▶ [PROBLEM DETAILS] In the data below, how many lines contain the string "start"? Give only the number.

▶ [DATA SEGMENT]
• • • • • • •

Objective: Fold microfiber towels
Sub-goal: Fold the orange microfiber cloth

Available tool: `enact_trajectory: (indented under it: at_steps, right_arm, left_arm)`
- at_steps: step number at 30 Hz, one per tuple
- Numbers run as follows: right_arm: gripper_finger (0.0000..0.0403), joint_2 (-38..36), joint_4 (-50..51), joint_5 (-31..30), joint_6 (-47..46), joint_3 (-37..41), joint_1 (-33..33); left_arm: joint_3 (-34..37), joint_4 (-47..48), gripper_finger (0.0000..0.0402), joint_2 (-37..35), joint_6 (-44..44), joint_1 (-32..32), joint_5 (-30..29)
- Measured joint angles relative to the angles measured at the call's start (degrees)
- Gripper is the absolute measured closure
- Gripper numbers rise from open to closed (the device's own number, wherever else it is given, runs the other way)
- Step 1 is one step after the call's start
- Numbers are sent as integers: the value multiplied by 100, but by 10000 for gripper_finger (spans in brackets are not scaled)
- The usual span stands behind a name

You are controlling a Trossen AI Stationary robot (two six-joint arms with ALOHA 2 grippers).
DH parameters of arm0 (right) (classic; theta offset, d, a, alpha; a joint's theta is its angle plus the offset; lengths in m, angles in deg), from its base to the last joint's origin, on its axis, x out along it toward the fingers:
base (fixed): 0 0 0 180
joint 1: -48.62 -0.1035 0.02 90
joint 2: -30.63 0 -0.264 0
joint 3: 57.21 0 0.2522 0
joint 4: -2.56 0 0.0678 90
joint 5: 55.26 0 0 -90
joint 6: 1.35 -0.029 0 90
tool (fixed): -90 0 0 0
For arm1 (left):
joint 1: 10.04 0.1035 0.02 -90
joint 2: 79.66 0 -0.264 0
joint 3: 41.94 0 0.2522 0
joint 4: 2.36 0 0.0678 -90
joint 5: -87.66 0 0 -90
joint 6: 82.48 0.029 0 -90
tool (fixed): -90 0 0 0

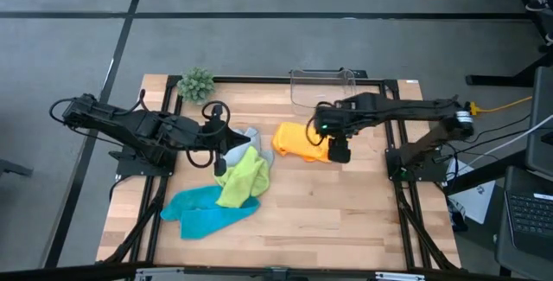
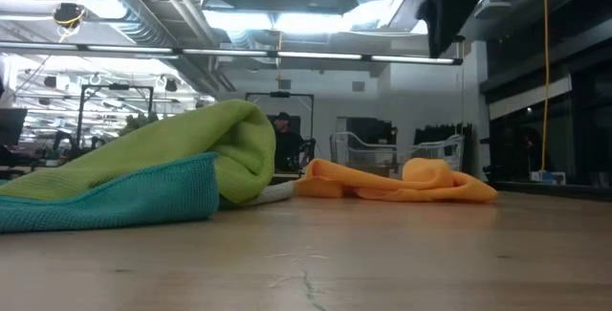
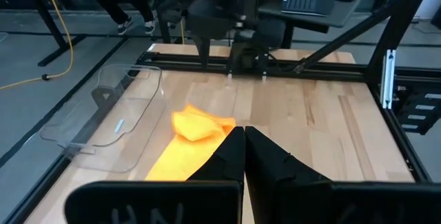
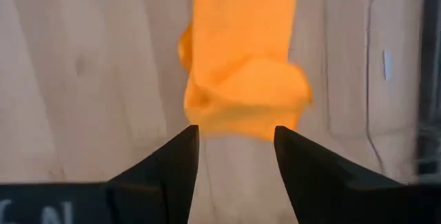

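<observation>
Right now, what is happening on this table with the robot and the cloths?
The right gripper hangs open just over the end of the orange towel, which lies bunched on the table near the clear plastic box. The left gripper is shut, above the pile of grey, lime green and turquoise towels. Nothing is folded neatly yet.

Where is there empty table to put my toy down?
The biggest bare patch is the near right part of the table, in front of the orange towel and right of the blue towel. Wood also shows between the plant and the clear box. The middle left is crowded: green towel, grey towel and left gripper.
</observation>
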Motion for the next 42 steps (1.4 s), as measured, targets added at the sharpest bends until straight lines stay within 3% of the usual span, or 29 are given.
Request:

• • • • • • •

▶ [REPLY TO THE EXERCISE] 2